When skiing superstar Lindsey Vonn recently announced her withdrawal from the Winter Olympics, she demonstrated that reconstructing the torn anterior cruciate ligament of a world-class athlete has its unique problems. While I have no personal information about Lindsey’s case and no criticism of the excellent care she received, as a former orthopedic surgeon to the U.S. Olympic ski team, I am all too familiar with the issues as stake.
These issues are:
The patient: World-class athletes push themselves and their recovering tissues to extremely high levels. While in some cases this accelerates healing, in other cases the speed of healing is just not fast enough for the patient’s patience.

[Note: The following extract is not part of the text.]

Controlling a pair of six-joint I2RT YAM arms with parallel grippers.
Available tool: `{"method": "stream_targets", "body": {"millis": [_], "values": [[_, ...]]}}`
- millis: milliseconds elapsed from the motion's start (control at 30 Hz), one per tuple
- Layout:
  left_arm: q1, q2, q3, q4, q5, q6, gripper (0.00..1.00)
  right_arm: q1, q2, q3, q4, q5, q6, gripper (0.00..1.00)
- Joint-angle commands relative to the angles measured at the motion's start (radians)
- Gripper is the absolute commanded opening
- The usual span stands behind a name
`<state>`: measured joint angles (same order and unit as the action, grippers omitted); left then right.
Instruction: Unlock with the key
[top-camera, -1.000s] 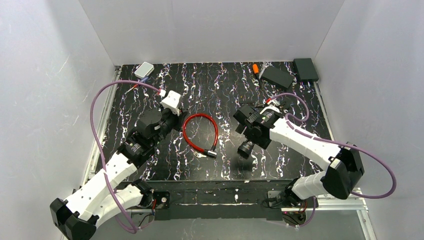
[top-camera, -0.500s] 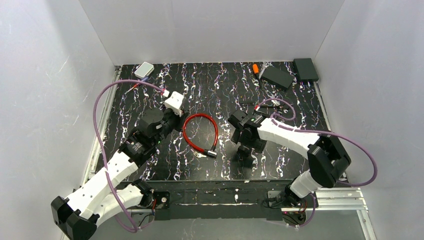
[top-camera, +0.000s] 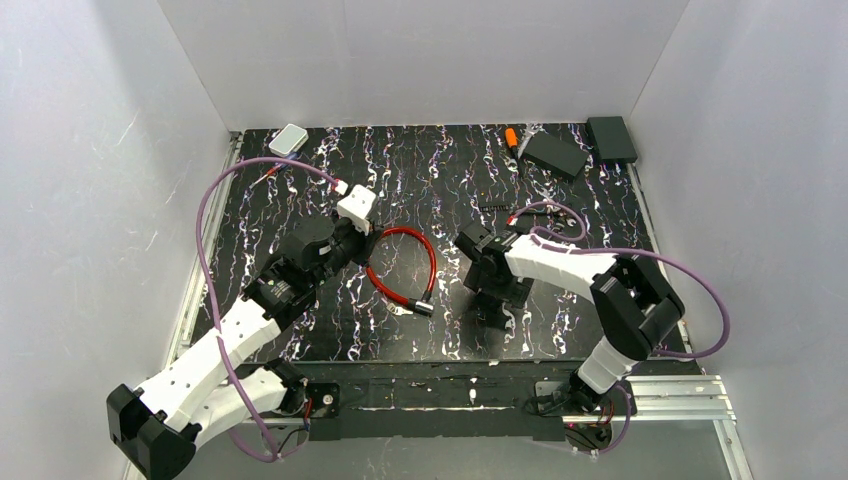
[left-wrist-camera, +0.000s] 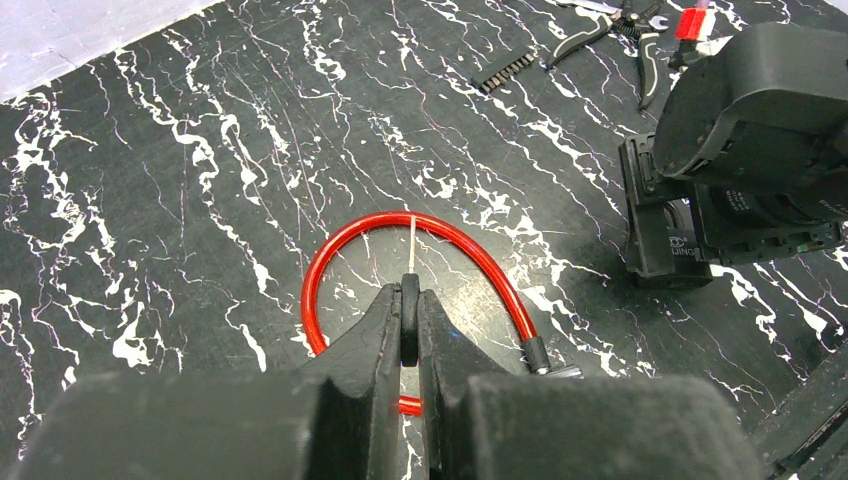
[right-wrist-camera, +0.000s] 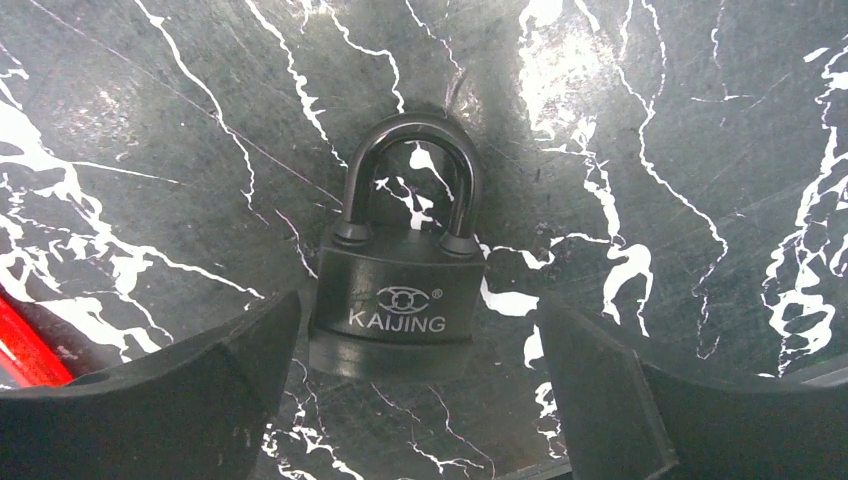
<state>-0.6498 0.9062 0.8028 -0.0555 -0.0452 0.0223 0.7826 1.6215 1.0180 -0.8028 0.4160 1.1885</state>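
Now the right arm has folded in from the side, and the right gripper has dropped over the matte black padlock stamped KAIJING, which lies flat on the black, white-veined tabletop. Its jaws are spread wide, a gap on each side, nothing grasped yet. That looks like a set-up to pin the lock body. Meanwhile the left gripper has edged toward centre, clenched on the small silver-bladed key, which hangs above the red plastic-coated cable loop. The keyhole isn't visible anywhere. From overhead the padlock is buried under the right wrist, and most of the key's head is swallowed between the fingers.
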Motion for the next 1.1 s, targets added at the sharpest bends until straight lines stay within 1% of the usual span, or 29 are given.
{"method": "stream_targets", "body": {"millis": [0,333,533,567,700,867,967,1067], "values": [[0.004,-0.006,0.023,-0.003,-0.004,0.008,0.00,-0.003,0.031,0.008,0.011,0.033,-0.005,0.95],[0.004,-0.001,0.022,-0.006,-0.013,0.016,0.00,-0.016,0.089,0.002,0.018,0.064,0.005,0.86],[0.004,0.000,0.025,-0.006,-0.013,0.018,0.00,-0.023,0.101,-0.009,0.021,0.060,0.018,0.73],[0.004,0.002,0.025,-0.006,-0.013,0.018,0.00,-0.023,0.099,-0.012,0.022,0.060,0.021,0.67],[0.004,0.002,0.025,-0.007,-0.021,0.029,0.00,-0.025,0.078,-0.010,0.019,0.064,0.032,0.35],[0.004,-0.011,0.007,0.019,0.000,0.046,0.00,-0.031,0.030,0.040,-0.032,0.061,0.034,0.02],[0.004,-0.012,0.003,0.025,0.010,0.046,0.00,-0.032,-0.016,0.075,-0.040,0.049,0.046,0.01],[0.004,-0.022,0.000,0.027,0.019,0.045,0.00,-0.032,-0.089,0.084,0.043,0.002,0.050,0.01]]}}
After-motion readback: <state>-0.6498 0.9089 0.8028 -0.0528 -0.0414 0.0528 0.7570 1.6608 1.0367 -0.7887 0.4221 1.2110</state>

On the one hand, the Olympics occur just once every four years and an athlete’s moment is fleeting. Yet on the other hand, exposing healing tissues to forces that exceed their strength leads to tissue failure. Finding the balance between too soon and too late is the art form of the sports medicine orthopedic surgeon’s life.
Comprehensive diagnosis: Accurate diagnosis of the ACL injury involves understanding the associated injuries as well. Injuries to the knee sustained at high speed usually injure multiple tissues. One commonly missed injury is the posterolateral corner of the knee.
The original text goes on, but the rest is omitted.